**INSTRUCTIONS FOR THE TASK**.
In the entries below, begin at the line that has "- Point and" and stop after the line that has "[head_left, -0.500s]"; output those lines exactly, leaving out pictures.

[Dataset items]
========================================

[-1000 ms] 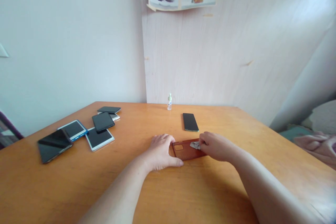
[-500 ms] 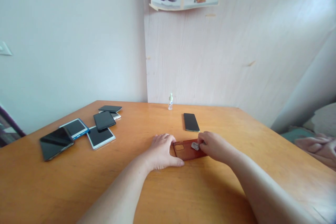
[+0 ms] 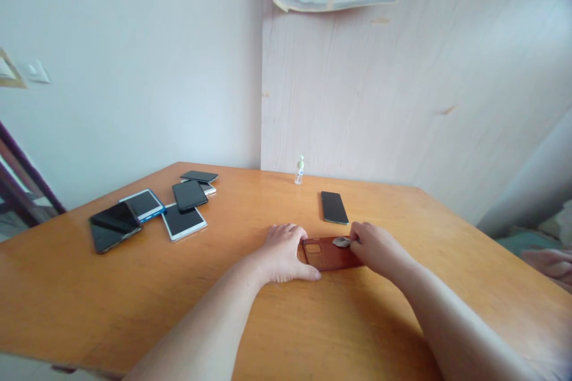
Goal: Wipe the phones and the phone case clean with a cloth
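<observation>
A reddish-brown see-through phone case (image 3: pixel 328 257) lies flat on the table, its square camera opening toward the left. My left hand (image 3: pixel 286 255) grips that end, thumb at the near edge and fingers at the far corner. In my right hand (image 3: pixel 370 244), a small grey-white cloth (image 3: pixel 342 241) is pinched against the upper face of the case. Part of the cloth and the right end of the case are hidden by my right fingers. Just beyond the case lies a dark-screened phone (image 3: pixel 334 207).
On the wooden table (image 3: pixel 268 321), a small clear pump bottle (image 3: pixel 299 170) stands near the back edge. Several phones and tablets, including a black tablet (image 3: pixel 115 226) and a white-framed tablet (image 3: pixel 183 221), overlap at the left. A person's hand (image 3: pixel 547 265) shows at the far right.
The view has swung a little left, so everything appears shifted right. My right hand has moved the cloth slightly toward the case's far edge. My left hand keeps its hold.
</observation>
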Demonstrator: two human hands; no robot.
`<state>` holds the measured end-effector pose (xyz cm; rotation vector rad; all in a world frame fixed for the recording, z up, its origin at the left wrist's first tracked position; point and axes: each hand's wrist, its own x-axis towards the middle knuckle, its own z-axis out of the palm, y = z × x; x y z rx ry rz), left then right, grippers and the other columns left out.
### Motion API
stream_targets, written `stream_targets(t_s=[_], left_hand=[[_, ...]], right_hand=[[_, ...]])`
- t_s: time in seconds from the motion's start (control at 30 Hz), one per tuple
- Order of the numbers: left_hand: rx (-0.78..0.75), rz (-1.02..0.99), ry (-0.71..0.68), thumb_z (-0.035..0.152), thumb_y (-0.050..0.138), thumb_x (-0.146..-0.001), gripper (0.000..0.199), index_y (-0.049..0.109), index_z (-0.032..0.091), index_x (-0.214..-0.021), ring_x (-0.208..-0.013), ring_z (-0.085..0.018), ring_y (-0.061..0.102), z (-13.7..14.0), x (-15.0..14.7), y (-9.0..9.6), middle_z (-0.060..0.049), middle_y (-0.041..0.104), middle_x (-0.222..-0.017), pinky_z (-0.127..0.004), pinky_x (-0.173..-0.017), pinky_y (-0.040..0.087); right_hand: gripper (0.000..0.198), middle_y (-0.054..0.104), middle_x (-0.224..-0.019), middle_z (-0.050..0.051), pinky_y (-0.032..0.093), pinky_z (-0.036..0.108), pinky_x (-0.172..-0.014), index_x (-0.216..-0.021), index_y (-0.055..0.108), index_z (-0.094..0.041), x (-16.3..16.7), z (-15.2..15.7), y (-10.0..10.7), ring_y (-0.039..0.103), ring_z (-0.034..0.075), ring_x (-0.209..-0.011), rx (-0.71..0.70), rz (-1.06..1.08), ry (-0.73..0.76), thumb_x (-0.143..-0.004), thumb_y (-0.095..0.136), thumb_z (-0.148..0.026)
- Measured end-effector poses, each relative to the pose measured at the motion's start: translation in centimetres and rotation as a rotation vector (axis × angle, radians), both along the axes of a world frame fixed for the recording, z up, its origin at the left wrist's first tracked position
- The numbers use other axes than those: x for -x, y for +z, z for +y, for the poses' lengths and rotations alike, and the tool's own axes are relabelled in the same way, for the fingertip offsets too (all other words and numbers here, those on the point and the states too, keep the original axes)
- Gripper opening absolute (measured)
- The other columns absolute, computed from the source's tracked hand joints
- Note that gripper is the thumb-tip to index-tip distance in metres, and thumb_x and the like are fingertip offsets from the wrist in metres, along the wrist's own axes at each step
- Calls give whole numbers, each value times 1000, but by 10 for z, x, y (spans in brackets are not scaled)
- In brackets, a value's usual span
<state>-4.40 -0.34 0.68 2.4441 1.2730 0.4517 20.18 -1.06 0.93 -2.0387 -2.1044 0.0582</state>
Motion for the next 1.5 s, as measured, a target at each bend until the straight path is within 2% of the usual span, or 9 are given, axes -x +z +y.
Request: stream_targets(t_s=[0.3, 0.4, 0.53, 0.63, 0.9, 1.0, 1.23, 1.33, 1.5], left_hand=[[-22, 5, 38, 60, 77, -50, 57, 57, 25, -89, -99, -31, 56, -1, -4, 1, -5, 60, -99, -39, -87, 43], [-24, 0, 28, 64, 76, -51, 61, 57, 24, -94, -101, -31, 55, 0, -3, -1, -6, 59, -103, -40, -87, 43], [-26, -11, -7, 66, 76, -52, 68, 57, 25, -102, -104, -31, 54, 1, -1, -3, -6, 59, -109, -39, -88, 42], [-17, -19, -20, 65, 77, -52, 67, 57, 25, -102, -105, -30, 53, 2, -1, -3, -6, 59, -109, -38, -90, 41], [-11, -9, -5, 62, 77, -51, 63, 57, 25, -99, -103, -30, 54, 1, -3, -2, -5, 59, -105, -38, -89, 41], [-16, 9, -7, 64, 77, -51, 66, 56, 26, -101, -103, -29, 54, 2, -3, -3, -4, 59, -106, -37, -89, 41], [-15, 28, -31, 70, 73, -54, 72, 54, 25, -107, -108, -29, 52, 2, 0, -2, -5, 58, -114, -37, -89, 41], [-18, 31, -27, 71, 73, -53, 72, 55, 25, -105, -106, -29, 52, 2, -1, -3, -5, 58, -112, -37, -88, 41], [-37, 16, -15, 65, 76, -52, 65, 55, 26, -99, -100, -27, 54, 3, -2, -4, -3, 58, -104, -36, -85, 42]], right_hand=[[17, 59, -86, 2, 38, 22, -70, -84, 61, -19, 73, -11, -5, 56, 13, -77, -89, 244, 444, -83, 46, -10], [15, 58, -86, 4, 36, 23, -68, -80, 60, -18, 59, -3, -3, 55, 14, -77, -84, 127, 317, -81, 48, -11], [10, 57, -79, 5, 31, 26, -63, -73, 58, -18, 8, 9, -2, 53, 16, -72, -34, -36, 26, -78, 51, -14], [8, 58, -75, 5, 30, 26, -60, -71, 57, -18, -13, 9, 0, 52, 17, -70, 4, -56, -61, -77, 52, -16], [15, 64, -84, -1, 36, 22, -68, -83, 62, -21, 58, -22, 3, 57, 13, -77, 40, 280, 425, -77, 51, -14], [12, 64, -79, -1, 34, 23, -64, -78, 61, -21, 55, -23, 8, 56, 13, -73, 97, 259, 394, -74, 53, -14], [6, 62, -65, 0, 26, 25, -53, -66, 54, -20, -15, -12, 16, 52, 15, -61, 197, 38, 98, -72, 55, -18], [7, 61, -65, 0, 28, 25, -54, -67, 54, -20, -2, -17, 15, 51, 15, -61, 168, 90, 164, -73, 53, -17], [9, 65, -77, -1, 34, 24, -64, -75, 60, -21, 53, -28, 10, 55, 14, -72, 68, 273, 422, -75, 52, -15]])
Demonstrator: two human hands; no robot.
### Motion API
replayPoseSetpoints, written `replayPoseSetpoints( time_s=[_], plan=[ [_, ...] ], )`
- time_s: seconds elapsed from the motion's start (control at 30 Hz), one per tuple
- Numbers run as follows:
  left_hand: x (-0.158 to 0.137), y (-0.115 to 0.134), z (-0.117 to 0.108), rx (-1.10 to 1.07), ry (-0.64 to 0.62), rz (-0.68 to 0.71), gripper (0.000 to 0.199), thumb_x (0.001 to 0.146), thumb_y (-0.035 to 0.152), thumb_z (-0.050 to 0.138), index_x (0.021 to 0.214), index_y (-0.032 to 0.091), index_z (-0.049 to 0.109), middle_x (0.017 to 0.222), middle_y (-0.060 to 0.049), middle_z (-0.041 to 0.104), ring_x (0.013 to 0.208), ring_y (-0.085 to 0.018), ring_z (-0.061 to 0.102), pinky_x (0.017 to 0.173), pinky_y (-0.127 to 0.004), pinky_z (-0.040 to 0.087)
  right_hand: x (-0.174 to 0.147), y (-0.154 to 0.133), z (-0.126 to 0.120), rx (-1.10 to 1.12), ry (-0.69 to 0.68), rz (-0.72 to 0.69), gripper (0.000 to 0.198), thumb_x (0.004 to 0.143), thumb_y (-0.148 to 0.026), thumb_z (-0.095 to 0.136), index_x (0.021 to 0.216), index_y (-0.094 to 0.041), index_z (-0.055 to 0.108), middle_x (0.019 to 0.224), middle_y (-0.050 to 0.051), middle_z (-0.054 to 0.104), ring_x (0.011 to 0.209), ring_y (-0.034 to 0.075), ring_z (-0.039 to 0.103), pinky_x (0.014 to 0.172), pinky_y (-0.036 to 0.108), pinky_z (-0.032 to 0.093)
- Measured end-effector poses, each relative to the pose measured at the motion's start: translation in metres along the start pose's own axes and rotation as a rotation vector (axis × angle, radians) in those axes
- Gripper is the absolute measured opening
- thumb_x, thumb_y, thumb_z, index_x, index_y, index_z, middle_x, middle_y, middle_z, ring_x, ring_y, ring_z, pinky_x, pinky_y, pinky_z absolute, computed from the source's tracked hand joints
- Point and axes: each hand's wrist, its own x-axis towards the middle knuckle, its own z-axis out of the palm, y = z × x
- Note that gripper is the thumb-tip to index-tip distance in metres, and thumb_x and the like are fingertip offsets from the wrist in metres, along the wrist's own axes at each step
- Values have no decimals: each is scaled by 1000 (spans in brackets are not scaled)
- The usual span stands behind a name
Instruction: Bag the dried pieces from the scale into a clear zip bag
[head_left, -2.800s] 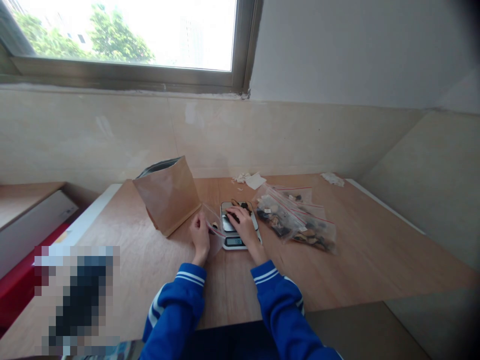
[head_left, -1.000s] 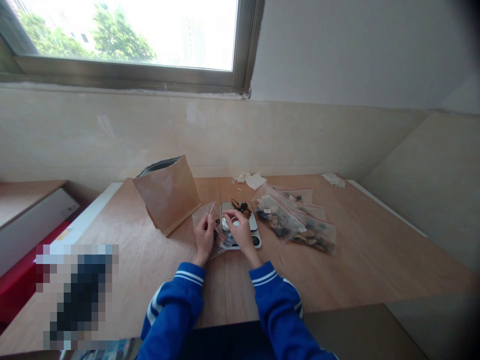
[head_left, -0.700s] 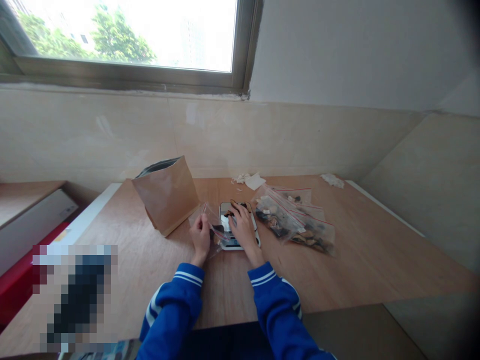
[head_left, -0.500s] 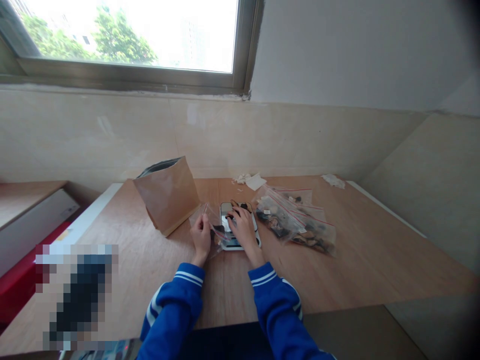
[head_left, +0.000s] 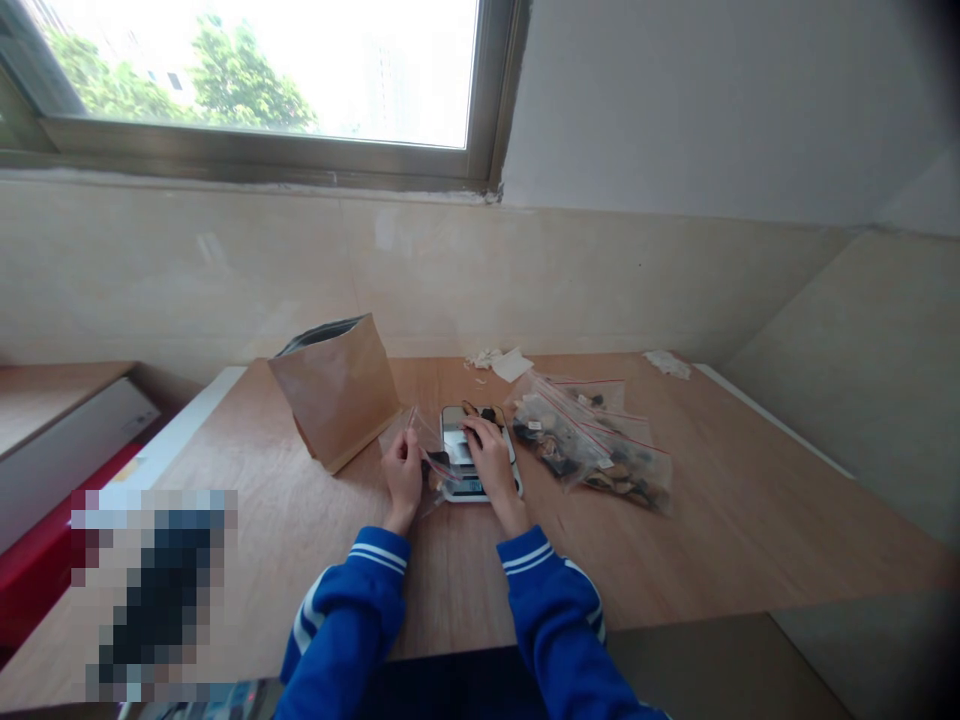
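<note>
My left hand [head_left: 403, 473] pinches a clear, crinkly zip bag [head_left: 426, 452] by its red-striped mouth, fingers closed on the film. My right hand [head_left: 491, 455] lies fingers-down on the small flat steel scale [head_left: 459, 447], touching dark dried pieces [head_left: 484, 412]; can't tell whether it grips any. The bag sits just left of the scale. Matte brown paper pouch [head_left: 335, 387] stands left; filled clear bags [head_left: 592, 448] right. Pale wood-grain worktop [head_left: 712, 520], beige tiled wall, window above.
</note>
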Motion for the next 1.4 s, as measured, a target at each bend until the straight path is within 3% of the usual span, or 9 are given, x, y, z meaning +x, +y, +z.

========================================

**SOLVED EXERCISE**.
- Point and axes: each hand's wrist, its own x-axis towards the middle knuckle, its own z-axis out of the palm, y = z × x
- Note that gripper is the thumb-tip to index-tip distance in metres, and thumb_x and the like are fingertip offsets from the wrist in metres, along the wrist's own axes at each step
- Values have no decimals: each is scaled by 1000 (spans in brackets are not scaled)
- The usual span stands behind a name
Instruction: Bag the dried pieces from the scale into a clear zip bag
[head_left, -2.800s] 
[head_left, -1.000s] 
[head_left, -0.700s] 
[head_left, -0.500s] 

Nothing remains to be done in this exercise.